Since my current focus is leading a data team, I am going to focus on the Data Scientist that is on the data side of the fence. In this example she must be able to lead and direct her team as well as work across organizational boundaries. Her role in this position is to understand the data and understand the application of these data to solve a complex modeling problem. Leveraging her domain expertise, she works with the analytics team to understand its problem and put it in the context of the larger organization. To do this the team needs to architect and engineer the solution based on a set of use cases. While the solution is being architected and engineered, the team needs to identify, source, consume, and transform the data. The team also needs to ensure the data have appropriate context in the form of an ontology and metadata. This is important in building a reusable enterprise data asset. Essentially, under her guidance the team must prepare the data and publish it to the Enterprise in such a way that it stands on its own. This last part is where her foundation in analytics comes in. Additionally, her depth of knowledge in statistical transformation, descriptive analytics, and reporting comes in to play at this point.

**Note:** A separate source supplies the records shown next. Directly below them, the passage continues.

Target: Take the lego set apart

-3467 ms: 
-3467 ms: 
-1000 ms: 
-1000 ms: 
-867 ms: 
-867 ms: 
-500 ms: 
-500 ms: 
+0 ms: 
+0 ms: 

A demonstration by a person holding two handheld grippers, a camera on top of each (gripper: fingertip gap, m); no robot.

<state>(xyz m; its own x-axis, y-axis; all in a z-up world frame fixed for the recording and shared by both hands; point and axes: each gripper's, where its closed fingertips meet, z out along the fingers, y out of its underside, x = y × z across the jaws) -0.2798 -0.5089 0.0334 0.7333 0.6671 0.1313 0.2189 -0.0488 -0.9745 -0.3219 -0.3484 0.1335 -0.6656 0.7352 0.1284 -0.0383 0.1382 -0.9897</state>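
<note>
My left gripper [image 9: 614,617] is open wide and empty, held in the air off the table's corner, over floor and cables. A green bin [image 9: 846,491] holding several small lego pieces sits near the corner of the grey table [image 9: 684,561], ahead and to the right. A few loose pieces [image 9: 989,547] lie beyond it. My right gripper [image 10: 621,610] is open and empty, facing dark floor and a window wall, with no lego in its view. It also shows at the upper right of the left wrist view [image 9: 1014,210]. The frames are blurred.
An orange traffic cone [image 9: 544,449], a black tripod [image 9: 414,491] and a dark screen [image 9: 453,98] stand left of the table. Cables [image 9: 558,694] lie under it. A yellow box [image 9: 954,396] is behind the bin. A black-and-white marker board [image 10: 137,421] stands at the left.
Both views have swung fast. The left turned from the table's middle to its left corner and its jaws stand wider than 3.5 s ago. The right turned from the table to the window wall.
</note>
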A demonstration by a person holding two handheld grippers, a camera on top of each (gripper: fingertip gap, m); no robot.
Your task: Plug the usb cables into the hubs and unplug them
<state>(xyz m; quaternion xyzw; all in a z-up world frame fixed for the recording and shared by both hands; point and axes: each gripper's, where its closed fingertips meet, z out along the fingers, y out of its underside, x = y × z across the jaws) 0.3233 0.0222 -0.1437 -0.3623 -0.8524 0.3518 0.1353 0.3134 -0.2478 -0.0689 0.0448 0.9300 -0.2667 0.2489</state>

Data sets are a commodity, but unlike other commodities data sets are reusable. Even more importantly, the value of data multiplies with every use. Data gains value when leveraged by analytical models. These models are simultaneously generating new data and driving decisions. A Data Scientist maximizes her value when she treats data as a reusable commodity for the enterprise. By building and nurturing these data assets she enables reuse of the data for application development, other analytical questions, and reporting. Circling back to the statement “if one person or one team can solve a problem by themselves it is probably not a problem worth solving,” having an Agile team built around the spectrum of data science skills is critical to addressing decisions that deliver real business value for an organization while simultaneously building a repertoire of reusable data assets.